Urgence humanitaire au Mali : la libre circulation des civils gravement menacée

Des passants circulent dans une rue à Bamako, au Mali, le 25 avril 2026, après que des insurgés ont lancé des attaques contre des bases militaires à travers le pays

L’organisation Amnesty International a fermement exhorté les combattants du JNIM à garantir la sécurité et la libre circulation des populations civiles sur le territoire malien. Cette interpellation intervient alors que la capitale, Bamako, subit un blocus routier sévère depuis deux semaines, isolant la ville et ses habitants des flux commerciaux essentiels.

Depuis le 30 avril, les principaux axes de communication menant à Bamako sont obstrués. Cette situation est particulièrement critique pour une métropole enclavée dont l’approvisionnement dépend quasi exclusivement des importations routières. L’organisation souligne que ce siège prolongé engendre des conséquences inacceptables, menaçant directement les droits fondamentaux tels que l’accès à la santé, à la nourriture et le droit à la vie.

Parmi les incidents répertoriés, une attaque ciblée a visé un convoi de transport civil le 6 mai. Des camions chargés de denrées alimentaires, circulant entre Bamako et Bougouni, ont été pris pour cible alors qu’ils ne disposaient d’aucune escorte militaire et ne transportaient aucun matériel de guerre. Face à ces exactions, le rappel au respect strict du droit international humanitaire devient une priorité absolue.

Mali, Bamako, 2026 | Un hélicoptère survole un convoi de camions-citernes sur la route nationale 7

Intensification des opérations militaires et tensions régionales

Sur le plan militaire, les autorités de Bamako prévoient de renforcer les opérations aériennes sur Kidal dans les prochains jours. Cette cité stratégique est actuellement sous le contrôle des rebelles du Front de libération de l’Azawad (FLA), alliés aux combattants du JNIM. Si l’armée multiplie les frappes, les mouvements séparatistes affirment de leur côté détenir environ deux cents soldats maliens capturés lors des affrontements récents.

Dans le nord du pays, le quotidien des résidents est marqué par une précarité croissante. À Kidal, les services de base comme l’électricité et les réseaux de télécommunications subissent de graves perturbations. L’incertitude domine et les informations contradictoires alimentent un climat de méfiance généralisée au sein de la population locale.

À Gao, bien que la zone reste sous contrôle gouvernemental, les conséquences économiques sont déjà palpables. Les marchés locaux voient les prix s’envoler, à l’image du coût de l’oignon qui a doublé en peu de temps. Les populations sont invitées par les autorités à ne se fier qu’aux communications officielles, dans un contexte de tension extrême.
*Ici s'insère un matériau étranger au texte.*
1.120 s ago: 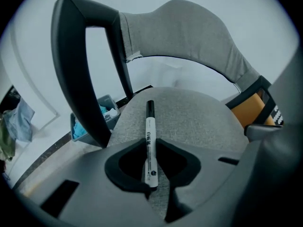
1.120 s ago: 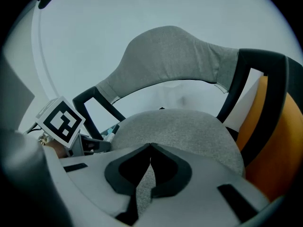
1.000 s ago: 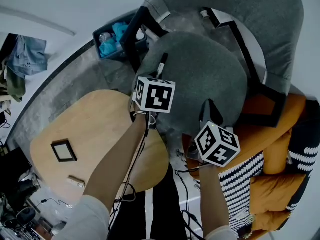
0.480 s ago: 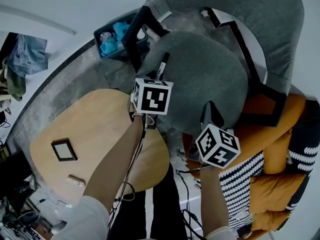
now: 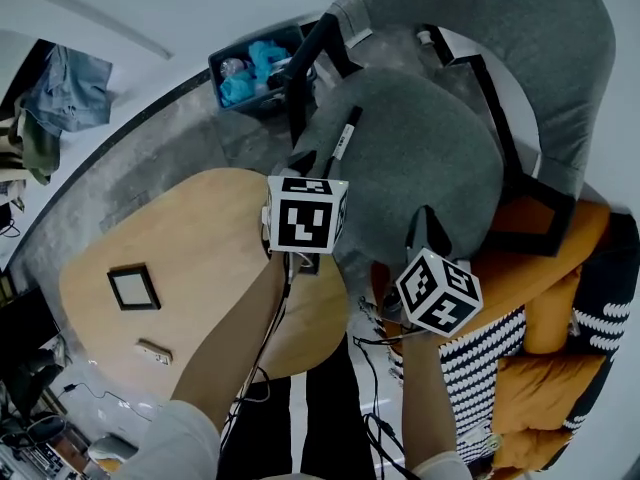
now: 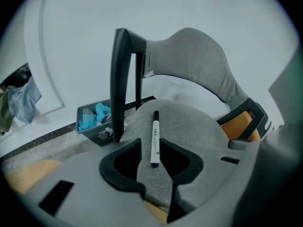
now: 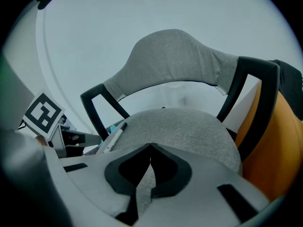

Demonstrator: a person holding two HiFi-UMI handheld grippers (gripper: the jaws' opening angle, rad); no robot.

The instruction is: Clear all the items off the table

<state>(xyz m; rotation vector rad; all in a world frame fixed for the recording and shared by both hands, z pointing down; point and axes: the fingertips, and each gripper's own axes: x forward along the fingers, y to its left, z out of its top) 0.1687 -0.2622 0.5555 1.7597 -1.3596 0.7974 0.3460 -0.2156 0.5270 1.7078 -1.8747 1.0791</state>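
Just now the jaws of the left gripper (image 6: 152,148) have been opening, the marker (image 6: 155,137) lying free under them on the chair seat (image 6: 189,126) at mid-frame, so one item looks cleared; right gripper (image 7: 150,146) closed, empty.

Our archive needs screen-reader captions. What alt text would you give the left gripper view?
A white marker with a black cap lies on a grey chair seat, framed by the left gripper, whose jaws have just been opening and do not touch it. Behind stand the chair's backrest and a dark bin holding something blue.
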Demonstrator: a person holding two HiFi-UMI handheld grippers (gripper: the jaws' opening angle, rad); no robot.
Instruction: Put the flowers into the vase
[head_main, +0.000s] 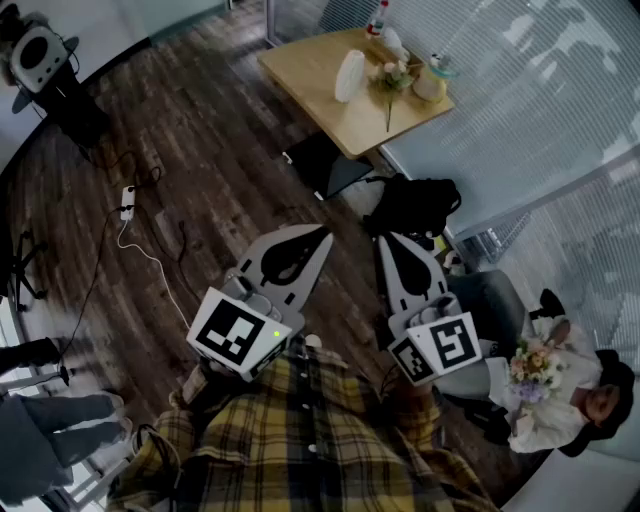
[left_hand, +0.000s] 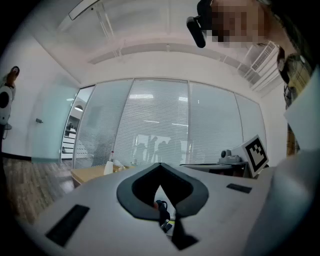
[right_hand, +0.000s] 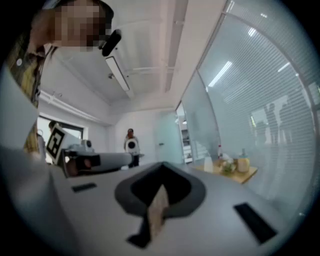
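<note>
Jaws on both sides are pressed together with nothing between them. The left gripper (head_main: 322, 238) and the right gripper (head_main: 386, 241) are held side by side in front of a plaid shirt (head_main: 300, 440). Both sit level and point toward the bench (head_main: 305, 62), well short of it, with bare wood floor (head_main: 200, 140) between.

The flowers (head_main: 393, 76) lie on the bench near its far end. A white vase (head_main: 350, 76) stands just beside them on one side and a cream pot (head_main: 431, 84) on the other. One long stem runs from the blooms toward the bench's near edge. A bottle with a red cap (head_main: 377, 18) stands at the bench's far edge, behind the flowers.

On the floor off the bench's near corner sits a black bag (head_main: 415, 205), between the bench and the right gripper. A white cable (head_main: 135, 245) trails across the floor well to the left of the bench. Glass walls with blinds (head_main: 530, 90) run along the bench's right side.
</note>
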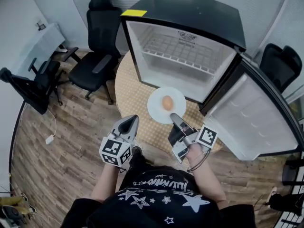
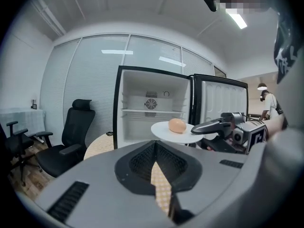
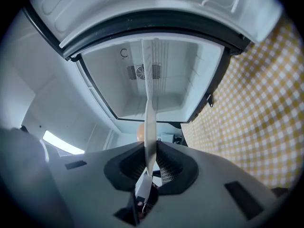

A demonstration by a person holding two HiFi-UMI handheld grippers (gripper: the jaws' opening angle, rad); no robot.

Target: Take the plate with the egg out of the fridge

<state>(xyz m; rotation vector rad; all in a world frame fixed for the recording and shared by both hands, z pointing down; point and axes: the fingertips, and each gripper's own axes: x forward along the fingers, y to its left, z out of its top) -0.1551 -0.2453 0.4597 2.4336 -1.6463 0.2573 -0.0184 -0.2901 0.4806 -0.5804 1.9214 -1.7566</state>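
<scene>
White, smooth and round, the plate (image 1: 156, 109) hangs outside the open fridge (image 1: 190, 13), over the yellow checked tablecloth (image 1: 128, 91), with an oval tan egg (image 1: 167, 102) at its centre. We pinch its near rim in our right gripper (image 1: 174, 118), jaws clamped on it. Our left gripper (image 1: 128, 125), just left, has its jaws together and holds nothing.

In the right gripper view the plate (image 3: 150, 103), edge-on, hides most of the egg (image 3: 140, 132).
</scene>
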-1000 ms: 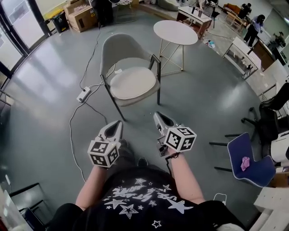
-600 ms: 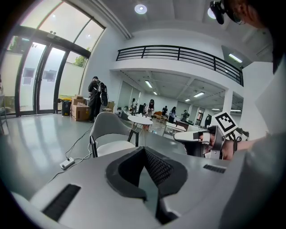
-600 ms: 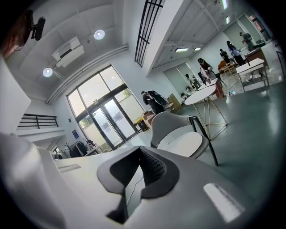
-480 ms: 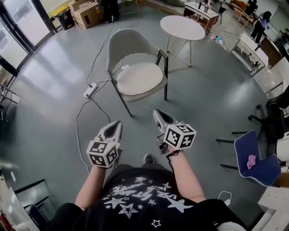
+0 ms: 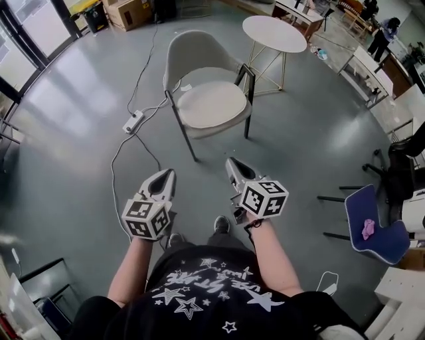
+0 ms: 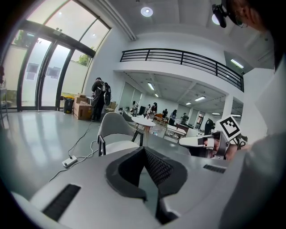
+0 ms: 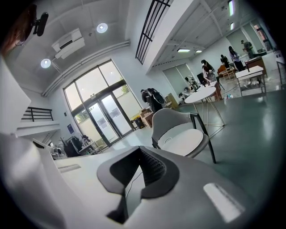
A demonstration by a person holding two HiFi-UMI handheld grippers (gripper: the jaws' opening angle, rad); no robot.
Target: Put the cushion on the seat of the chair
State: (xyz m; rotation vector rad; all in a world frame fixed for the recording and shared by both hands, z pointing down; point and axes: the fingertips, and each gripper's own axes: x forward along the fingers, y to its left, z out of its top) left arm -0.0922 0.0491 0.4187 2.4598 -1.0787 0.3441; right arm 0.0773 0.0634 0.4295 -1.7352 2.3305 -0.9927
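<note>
A grey chair (image 5: 196, 58) with dark legs stands on the grey floor ahead of me. A round off-white cushion (image 5: 214, 104) lies flat on its seat. My left gripper (image 5: 166, 174) and right gripper (image 5: 231, 163) hover side by side well short of the chair, both pointing at it. Both are shut with nothing between the jaws. In the left gripper view the chair (image 6: 111, 127) shows beyond the closed left gripper (image 6: 144, 150). In the right gripper view the cushion (image 7: 183, 141) sits past the closed right gripper (image 7: 139, 150).
A round white table (image 5: 274, 33) stands behind the chair to the right. A power strip (image 5: 133, 121) and its cable lie on the floor to the left. A blue chair (image 5: 372, 229) holding a pink item is at the right. Cardboard boxes (image 5: 129, 10) and desks line the back.
The chair with the cushion has drifted up and to the right in the head view and looks farther off. Both grippers stayed shut and empty in front of the person.
</note>
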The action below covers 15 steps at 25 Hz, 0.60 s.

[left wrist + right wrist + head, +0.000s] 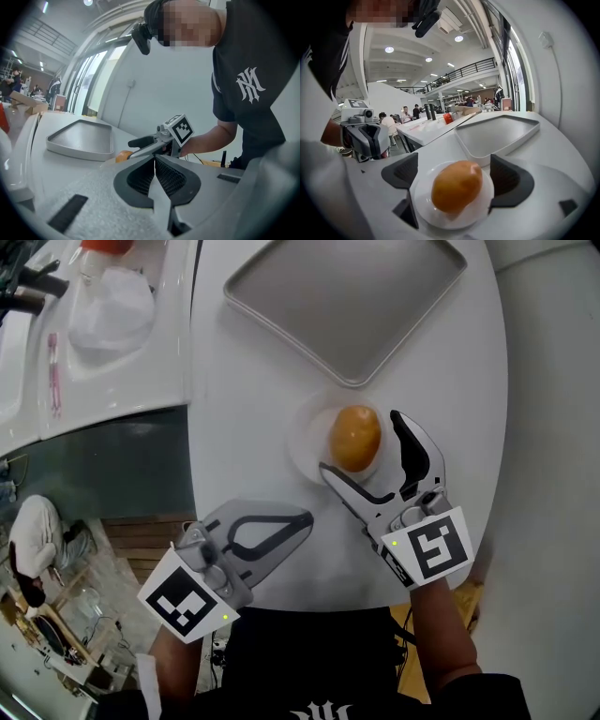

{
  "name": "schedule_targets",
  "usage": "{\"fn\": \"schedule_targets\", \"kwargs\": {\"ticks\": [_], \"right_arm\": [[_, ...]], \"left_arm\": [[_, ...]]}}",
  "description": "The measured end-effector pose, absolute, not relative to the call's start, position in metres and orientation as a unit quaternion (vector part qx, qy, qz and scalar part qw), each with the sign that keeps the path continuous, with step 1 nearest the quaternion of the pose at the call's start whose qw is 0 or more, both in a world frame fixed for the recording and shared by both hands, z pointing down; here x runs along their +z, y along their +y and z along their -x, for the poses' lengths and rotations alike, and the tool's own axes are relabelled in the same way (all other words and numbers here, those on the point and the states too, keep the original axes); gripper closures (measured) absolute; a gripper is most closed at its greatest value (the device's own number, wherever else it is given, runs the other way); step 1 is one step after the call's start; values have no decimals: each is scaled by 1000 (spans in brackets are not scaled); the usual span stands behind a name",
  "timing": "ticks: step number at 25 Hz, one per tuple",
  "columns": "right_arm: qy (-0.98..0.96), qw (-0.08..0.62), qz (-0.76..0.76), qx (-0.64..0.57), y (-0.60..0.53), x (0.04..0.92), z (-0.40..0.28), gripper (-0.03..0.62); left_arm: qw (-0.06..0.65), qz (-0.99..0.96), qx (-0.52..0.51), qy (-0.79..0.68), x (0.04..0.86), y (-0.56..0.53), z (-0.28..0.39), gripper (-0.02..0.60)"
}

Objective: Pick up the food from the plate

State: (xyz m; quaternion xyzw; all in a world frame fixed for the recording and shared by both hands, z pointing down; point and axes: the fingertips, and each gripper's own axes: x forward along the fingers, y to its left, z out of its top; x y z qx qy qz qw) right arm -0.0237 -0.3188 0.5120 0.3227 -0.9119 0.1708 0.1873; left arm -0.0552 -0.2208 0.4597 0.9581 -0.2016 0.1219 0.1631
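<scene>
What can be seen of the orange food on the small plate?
The food is one smooth, rounded oval lump, orange-yellow with a slight sheen, whole and unwrapped. It lies in the middle of a small white plate, touching only that. The right gripper has its jaws open to either side of it, not pressing on it.

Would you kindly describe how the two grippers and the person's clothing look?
Both the left gripper and right gripper are light grey, with black ribbed pads inside two curved jaws. Each carries a white cube printed with black square markers. The person wears a dark short-sleeved T-shirt with a white emblem.
</scene>
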Motion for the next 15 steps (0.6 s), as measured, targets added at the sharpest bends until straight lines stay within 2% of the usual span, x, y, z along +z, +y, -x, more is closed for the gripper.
{"fn": "schedule_targets", "kwargs": {"ticks": [15], "right_arm": [[-902, 247, -309, 172, -316, 552, 33, 161]], "left_arm": [[178, -960, 99, -194, 465, -221, 52, 574]]}}
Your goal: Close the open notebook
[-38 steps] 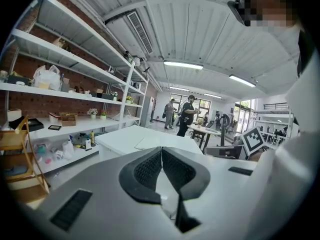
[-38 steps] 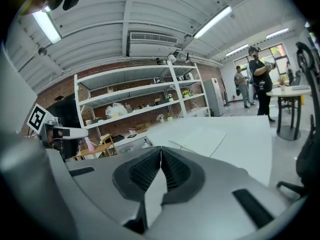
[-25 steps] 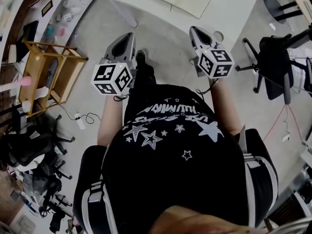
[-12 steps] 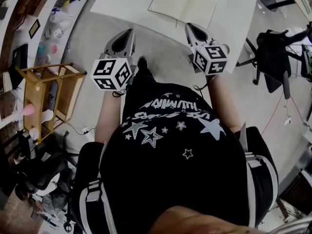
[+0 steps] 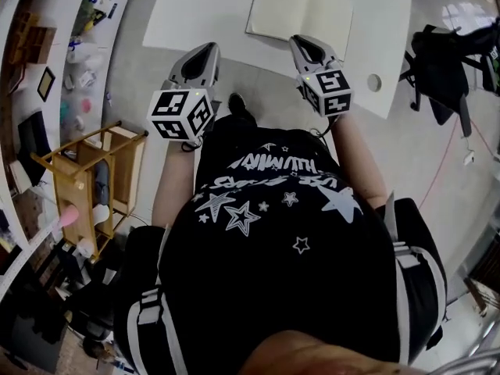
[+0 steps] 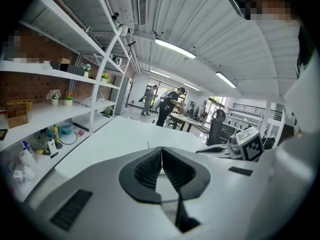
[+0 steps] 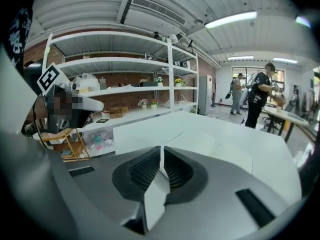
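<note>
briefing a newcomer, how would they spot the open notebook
On the white table ahead of the person, the open notebook lies just beyond the right gripper. Its cream pages, spread flat with a centre fold, set it apart from the small round object nearby.

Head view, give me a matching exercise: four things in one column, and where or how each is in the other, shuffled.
1 notebook
2 right gripper
3 wooden cart
4 black chair

A on the floor, at the picture's left
B fingers shut, nothing between them
C lying open on the white table
D beside the table, at the picture's right

Pairs: 1-C, 2-B, 3-A, 4-D
</note>
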The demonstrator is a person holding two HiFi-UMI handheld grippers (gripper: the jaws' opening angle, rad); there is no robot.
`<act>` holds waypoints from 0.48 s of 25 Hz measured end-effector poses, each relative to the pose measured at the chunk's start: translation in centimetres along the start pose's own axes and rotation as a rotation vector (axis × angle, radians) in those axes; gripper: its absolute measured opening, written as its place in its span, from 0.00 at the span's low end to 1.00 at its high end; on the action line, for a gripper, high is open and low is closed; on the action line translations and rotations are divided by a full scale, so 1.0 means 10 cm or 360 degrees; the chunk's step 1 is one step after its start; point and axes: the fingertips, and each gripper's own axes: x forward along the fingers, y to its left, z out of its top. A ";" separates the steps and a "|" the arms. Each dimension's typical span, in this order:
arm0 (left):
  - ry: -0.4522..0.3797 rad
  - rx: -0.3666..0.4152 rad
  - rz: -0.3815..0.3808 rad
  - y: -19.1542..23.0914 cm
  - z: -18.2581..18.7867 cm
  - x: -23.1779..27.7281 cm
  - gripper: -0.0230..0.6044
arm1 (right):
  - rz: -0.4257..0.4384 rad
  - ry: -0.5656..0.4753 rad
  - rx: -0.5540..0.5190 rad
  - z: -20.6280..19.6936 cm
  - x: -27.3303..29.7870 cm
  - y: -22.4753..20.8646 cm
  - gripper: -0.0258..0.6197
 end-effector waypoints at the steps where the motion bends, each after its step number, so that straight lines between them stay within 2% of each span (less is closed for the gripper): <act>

Une crise profonde au centre du pays

La situation n’est guère plus stable dans le centre du Mali. Plusieurs secteurs, notamment sur la rive gauche du fleuve Niger dans les régions de Ségou et de Koulikoro, échappent totalement à l’administration centrale. Dans ces zones, les groupes armés imposent leur propre système fiscal via la zakat et contrôlent des centaines de villages.

Le secteur éducatif paie également un lourd tribut à cette insécurité. On estime que plus de 2 300 établissements scolaires ont dû fermer leurs portes, principalement dans les régions septentrionales et centrales. Cette paralysie des services publics témoigne de l’ampleur de l’emprise des insurgés sur le terrain.

La nécessité d’une issue politique et d’un dialogue

Pour les observateurs de la scène sahélienne, les différentes forces en présence semblent actuellement dans une phase de repositionnement stratégique et de réarmement. Si l’armée malienne semble déterminée à reprendre l’initiative, les groupes armés se préparent également à une intensification des hostilités. Au milieu de ce bras de fer, les civils restent les premières victimes des exactions de chaque camp.

Des soldats du Front de libération de l'Azawad (FLA) pénètrent en voiture dans l'ancienne caserne de l'Africa Corps (ex-Wagner), au Camp 2 à Kidal, le 11 mai 2026

Certains experts préconisent l’ouverture d’un dialogue inclusif pour sortir de cette impasse sécuritaire. La crise actuelle touche toutes les strates de la société, et une solution durable pourrait passer par une concertation nationale impliquant l’ensemble des acteurs politiques. Bien que Bamako qualifie officiellement ses adversaires de terroristes et refuse toute négociation, la réalité du terrain impose parfois des échanges pragmatiques, comme cela a pu être observé pour sécuriser certains approvisionnements vitaux.